Legislation Notes

 

The first year of the California Legislature’s current two-year session has now been completed.  Listed below is a summary of bills assigned to CAPSO’s “primary watch list” for 2017.  The provisions contained in signed bills take effect on January 1, 2018, unless otherwise noted.

Bill Number

Author

Status

What’s it About?


Cristina Garcia

Signed

AB 10 will require a public school maintaining any combination of classes from grade 6 to grade 12, inclusive, that meets a 40% pupil poverty threshold specified in federal law to stock 50% of the school’s restrooms with feminine hygiene products, as defined. The bill would prohibit a public school from charging for any menstrual products, including feminine hygiene products, provided to pupils.

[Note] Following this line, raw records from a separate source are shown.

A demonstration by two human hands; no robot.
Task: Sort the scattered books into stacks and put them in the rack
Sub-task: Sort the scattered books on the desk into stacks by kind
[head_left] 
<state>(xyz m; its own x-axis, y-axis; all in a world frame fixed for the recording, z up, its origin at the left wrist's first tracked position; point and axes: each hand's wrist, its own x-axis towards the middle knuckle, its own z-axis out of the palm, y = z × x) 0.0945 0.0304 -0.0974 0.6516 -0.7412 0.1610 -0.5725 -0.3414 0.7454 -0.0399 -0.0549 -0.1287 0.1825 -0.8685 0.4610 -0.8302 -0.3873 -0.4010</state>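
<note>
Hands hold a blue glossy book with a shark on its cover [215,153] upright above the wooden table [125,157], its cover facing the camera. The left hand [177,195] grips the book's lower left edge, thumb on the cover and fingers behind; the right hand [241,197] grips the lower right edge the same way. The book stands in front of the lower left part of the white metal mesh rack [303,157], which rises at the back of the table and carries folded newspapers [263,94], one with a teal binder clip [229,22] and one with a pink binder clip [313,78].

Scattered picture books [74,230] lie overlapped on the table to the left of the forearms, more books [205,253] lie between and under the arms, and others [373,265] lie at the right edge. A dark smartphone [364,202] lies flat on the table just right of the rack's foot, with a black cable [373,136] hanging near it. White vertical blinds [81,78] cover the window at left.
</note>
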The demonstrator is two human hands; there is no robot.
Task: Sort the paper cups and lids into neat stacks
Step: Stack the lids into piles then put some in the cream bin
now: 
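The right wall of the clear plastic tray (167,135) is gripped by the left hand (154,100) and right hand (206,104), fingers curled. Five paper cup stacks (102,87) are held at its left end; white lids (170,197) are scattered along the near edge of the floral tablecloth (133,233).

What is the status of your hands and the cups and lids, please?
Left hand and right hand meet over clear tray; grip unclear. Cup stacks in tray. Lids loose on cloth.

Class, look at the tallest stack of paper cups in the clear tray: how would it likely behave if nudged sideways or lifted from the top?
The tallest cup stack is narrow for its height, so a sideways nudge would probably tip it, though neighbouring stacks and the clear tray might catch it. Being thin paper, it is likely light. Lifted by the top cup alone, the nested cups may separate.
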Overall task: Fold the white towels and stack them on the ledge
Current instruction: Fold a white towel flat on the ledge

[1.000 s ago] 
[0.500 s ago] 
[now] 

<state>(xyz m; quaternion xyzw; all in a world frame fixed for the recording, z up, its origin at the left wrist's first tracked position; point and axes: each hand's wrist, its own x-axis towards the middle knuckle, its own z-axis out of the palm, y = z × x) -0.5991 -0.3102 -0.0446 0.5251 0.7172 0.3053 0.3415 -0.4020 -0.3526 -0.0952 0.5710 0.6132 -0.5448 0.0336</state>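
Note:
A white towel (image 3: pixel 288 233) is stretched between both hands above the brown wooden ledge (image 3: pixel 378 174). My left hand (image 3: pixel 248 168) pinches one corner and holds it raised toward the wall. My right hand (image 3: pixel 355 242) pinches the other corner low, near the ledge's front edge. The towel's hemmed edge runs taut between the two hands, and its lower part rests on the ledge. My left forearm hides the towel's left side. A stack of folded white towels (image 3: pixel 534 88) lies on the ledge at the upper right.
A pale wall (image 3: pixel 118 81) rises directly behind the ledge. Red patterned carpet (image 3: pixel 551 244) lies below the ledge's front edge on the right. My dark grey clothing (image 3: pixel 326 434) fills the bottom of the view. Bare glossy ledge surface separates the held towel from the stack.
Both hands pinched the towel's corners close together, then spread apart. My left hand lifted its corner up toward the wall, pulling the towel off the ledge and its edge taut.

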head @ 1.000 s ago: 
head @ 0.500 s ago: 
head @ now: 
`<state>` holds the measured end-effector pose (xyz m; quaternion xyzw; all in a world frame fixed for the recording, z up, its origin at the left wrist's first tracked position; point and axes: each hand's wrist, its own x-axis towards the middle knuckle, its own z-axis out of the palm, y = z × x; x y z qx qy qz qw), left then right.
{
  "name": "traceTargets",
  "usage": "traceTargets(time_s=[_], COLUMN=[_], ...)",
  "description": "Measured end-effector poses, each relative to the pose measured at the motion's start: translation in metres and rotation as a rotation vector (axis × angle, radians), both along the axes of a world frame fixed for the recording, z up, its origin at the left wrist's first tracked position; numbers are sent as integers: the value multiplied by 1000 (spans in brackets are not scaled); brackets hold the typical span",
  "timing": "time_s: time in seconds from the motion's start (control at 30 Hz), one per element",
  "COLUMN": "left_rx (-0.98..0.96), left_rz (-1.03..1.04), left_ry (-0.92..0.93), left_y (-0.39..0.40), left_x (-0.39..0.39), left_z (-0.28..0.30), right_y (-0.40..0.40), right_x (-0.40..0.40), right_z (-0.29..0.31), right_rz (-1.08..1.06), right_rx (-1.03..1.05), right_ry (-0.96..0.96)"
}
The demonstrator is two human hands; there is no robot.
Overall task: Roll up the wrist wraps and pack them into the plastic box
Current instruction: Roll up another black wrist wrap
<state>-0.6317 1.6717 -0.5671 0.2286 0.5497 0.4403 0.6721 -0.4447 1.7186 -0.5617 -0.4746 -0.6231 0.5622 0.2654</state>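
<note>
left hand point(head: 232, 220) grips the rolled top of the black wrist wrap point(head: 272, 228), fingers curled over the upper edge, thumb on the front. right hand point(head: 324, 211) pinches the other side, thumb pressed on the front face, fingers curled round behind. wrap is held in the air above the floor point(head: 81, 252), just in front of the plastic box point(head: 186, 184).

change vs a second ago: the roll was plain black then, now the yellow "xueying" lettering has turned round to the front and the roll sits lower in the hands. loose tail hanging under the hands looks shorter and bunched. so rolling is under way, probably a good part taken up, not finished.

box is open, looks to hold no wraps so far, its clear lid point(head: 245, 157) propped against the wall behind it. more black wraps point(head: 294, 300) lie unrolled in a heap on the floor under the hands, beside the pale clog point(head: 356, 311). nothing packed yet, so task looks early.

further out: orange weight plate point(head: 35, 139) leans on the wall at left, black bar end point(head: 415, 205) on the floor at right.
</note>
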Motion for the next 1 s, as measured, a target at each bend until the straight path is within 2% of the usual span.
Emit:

When first introduced, AB 10’s provisions applied to all public and private schools, contained no grade-level restrictions, and required the state to pay for the feminine hygiene products in all schools.  The measure was subsequently amended so as to remove state funding for private schools, but the requirement for all private schools to provide feminine hygiene products remained – regardless of whether the highest grade of instruction in a school was kindergarten, or whether the school was a males-only institution.  Private schools were later amended out of the bill’s provisions.

 

Patrick O’Donnell

Signed

AB 170 removes a provision in current law requiring that a baccalaureate degree earned for purposes of obtaining a multiple subject teaching credential or a preliminary multiple subject teaching credential be in a subject other than professional education.  The legislation opens the door to the creation of education majors in California undergraduate programs, and could make it possible for prospective teachers to complete academic coursework required for the issuance of multiple subject teaching credentials, as part of their undergraduate studies.

Notes:

  • The bill garnered strong bipartisan support, and sailed through the Legislature without opposition.
  • The measure’s author currently serves as Chair of the Assembly Education Committee.
  • If prospective multiple subject credential holders will be able to complete all required coursework as part of their undergraduate studies, teaching credential candidates can save time and money, the supply of credentialed teachers might increase, and entry-level wage pressure might be eased.

 

Richard Bloom

Signed

AB 500 will require all public school districts and private schools that maintain a section on employee interactions with pupils in their respective employee codes of conduct to do both of the following:

  1. commencing July 1, 2018, provide a written copy of the section on employee interactions with pupils in its code of conduct to the parent or guardian of each enrolled pupil at the beginning of each school year; and,
  2. commencing January 1, 2018, post the section on employee interactions with pupils in its code of conduct, or provide a link to it on its internet website, or, in the case of a public school district, on each of its schools’ internet websites.

Notes:

  • The above provisions do not apply to home schools in which parents educate their own children, exclusively.
  • Schools that do not currently maintain a website need not create one solely for the purpose of fulfilling AB 500’s requirements..
  • This bill was originally authored by Assemblymember Jimmy Gomez, who left the State Assembly following his election to the U.S. House of Representatives.  A substantially similar measure authored by Mr. Gomez was vetoed by Governor Brown last year.

 

Hannah-Beth Jackson

Signed

SB 63 extends protections to eligible employees wishing to take up to 12 weeks of unpaid parental leave to bond with a new child within one year of the child’s birth, adoption, or foster care placement.  Its provisions become effective January 1, 2018.  Eligible employees are those who have:

  • Eligible employees are those who will have completed more than 12 months of service, including at least 1,250 hours of service over the previous 12-month period.
  • Employers subject to the bill’s provisions include those employing at least 20 employees within 75 miles.
  • Employers must provide eligible employees with the same or similar positions upon their return from the relevant leave.
  • Employers may not terminate eligible employees’ participation in a group health plan during such leave.

Notes:

  • If an employer employs both parents of a child on whose behalf the relevant leave is exercised, the parents’ mandated parental leave would be capped at the amount granted to an employee (i.e., to one employee) by the bill, though the parents will be permitted to take simultaneous leave.  (Thus, parents opting to exercise simultaneous leave would be entitled to take up to six weeks of unpaid leave under provisions of the bill.)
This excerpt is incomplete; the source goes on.